The doctor describes my loved one’s paralysis using a letter and a number. What does this mean?
Vertebrae are numbered and named according to where they are located in the spinal cord. Let’s go back to our diagram of the spinal cord. Remember, the spine is divided into four regions: the cervical, the thoracic, the lumbar, and the sacral. Each region has a certain number of vertebrae. The cervical region has seven vertebrae, the thoracic region has 12 vertebrae, while the lumbar and sacral regions have five vertebrae each.
For the sake of noting where the injury has occurred, each spinal region has a corresponding letter. For example, the cervical region is identified by the letter “C,” while the thoracic region is identified by the letter “T.” The lumbar region is identified by the letter “L,” and the sacral region is identified by the letter “S.” The number that follows each letter indicates exactly which vertebra in the region was damaged. For example, if the survivor is said to have a C4 injury, this means that the injury occurred at the fourth vertebra in the cervical region.
Why is identifying where the injury occurred so important? Well, like we said earlier, the areas of the body affected by the spinal cord injury will be directly related to the point of injury on the spinal cord. In other words, each level of injury is associated with a certain loss of function. Generally speaking, the higher along the spinal cord the injury occurs, the more function is lost.
When the medical team refers to the injury by letter and number, the survivor and his or her loved ones will want to know exactly what that means. You’re now aware of how to determine, based on the letter and number, where the spinal cord injury has occurred. But what does the letter and number mean, exactly, when it comes to function and feeling? That’s the really important question. Below we’ve listed the levels of function and what they typically mean for the survivor.
C-1 to C-3:
An injury that occurs in the C-1 to C-3 area results in limited movement of the head and neck, with paralysis below that region. In many cases, survivors of C-1 to C-3 injuries have difficulty talking, and require the use of a ventilator to breathe.
C-3 to C-4:
Survivors with C-3 to C-4 injuries have head and neck movement, as well as some limited shoulder movement. They are typically able to talk, and can eventually adjust to breathing without a ventilator.
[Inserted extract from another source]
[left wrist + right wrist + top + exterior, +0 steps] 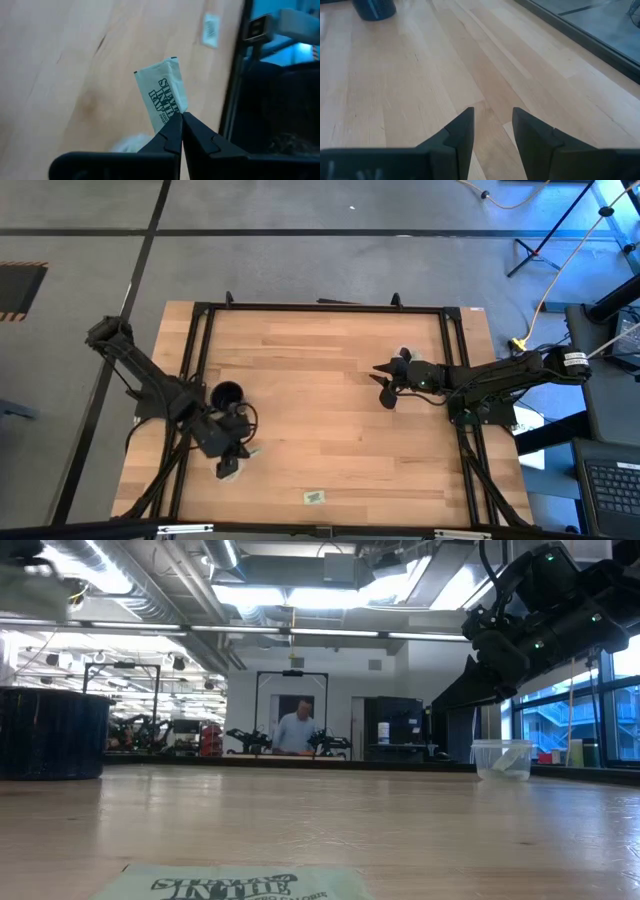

People with spinal cord injuries that occur at the C-5 level often have head, neck, and shoulder control, and can bend the elbows and rotate the hands. This is the level at which self-care and management becomes possible. Survivors with C-5 injuries are usually able to push their own wheelchairs, and can also be taught to drive a car with adaptive equipment.
C-6 to C-7:
Survivors with injuries at the C-6 to C-7 levels can move their heads, necks, shoulders, arms, and wrists. They can also bend the elbows, extend the wrists, and rotate their hands. Most self-care is possible for people who fall into this category, as is driving, managing a manual wheelchair, and housekeeping.
This level is also sometimes called C-8. Survivors with an injury at this level can expect to have the use of the head, neck, shoulders, arms, hands, and fingers. It is quite possible for survivors with spinal cord injuries at this level to live independently.
T-2 to T-6:
Survivors with T-2 to T-6 injuries have normal function in the upper body, but have some degree of impairment in the legs. In some cases, survivors with this level of injury are able to walk with assistive devices.
T-7 to T-12:
Survivors with this level of injury experience a similar result to survivors with T-2 to T-6 level injuries. In other words, there is normal upper body function but some level of impairment in the legs. Generally speaking, survivors with injuries in the T-7 to T-12 region have more control in their legs than survivors who sustain injuries higher up in the thoracic level.
L-1 to L-5:
Survivors with L-1 to L-5 injuries experience increased motor movement in the hips and knees. At this level, walking can be possible with the right assistive devices.
Injuries to the sacral region of the spine can result in impairment and sensory loss in the leg and hip area, and also cause decreased control of bowel and bladder function and sexual function.